Work order: Return all of the data exactly, omitting any images.

Given information:
+ + + + + + +

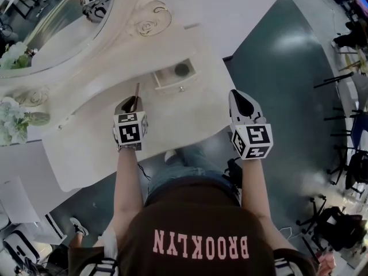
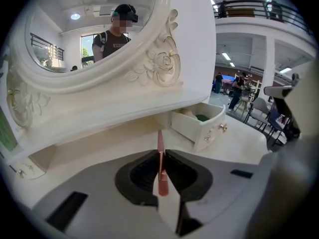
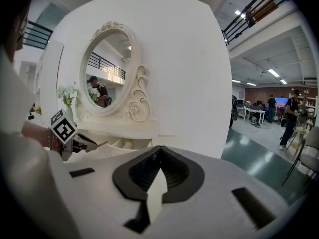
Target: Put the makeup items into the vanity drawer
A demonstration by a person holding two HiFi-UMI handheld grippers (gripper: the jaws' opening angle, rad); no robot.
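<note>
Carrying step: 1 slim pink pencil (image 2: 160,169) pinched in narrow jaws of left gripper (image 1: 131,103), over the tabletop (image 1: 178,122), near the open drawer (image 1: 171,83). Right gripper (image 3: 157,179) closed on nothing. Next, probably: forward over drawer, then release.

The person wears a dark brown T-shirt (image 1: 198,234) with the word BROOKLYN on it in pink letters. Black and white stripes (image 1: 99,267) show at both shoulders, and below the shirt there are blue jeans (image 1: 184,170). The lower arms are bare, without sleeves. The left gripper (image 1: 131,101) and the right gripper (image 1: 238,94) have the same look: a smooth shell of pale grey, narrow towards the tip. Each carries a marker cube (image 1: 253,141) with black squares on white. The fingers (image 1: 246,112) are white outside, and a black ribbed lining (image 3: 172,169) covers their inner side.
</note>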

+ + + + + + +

Solution to this problem:
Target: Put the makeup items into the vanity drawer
A demonstration by a person holding two HiFi-UMI handheld grippers (gripper: the jaws' opening angle, rad); no robot.
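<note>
Carrying step: 1 slim pink pencil (image 2: 160,169) pinched in narrow jaws of left gripper (image 1: 131,103), over the tabletop (image 1: 178,122), near the open drawer (image 1: 171,83). Right gripper (image 3: 157,179) closed on nothing. Next, probably: forward over drawer, then release.

The person wears a dark brown T-shirt (image 1: 198,234) with the word BROOKLYN on it in pink letters. Black and white stripes (image 1: 99,267) show at both shoulders, and below the shirt there are blue jeans (image 1: 184,170). The lower arms are bare, without sleeves. The left gripper (image 1: 131,101) and the right gripper (image 1: 238,94) have the same look: a smooth shell of pale grey, narrow towards the tip. Each carries a marker cube (image 1: 253,141) with black squares on white. The fingers (image 1: 246,112) are white outside, and a black ribbed lining (image 3: 172,169) covers their inner side.
</note>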

Output is finished, and nothing else is required.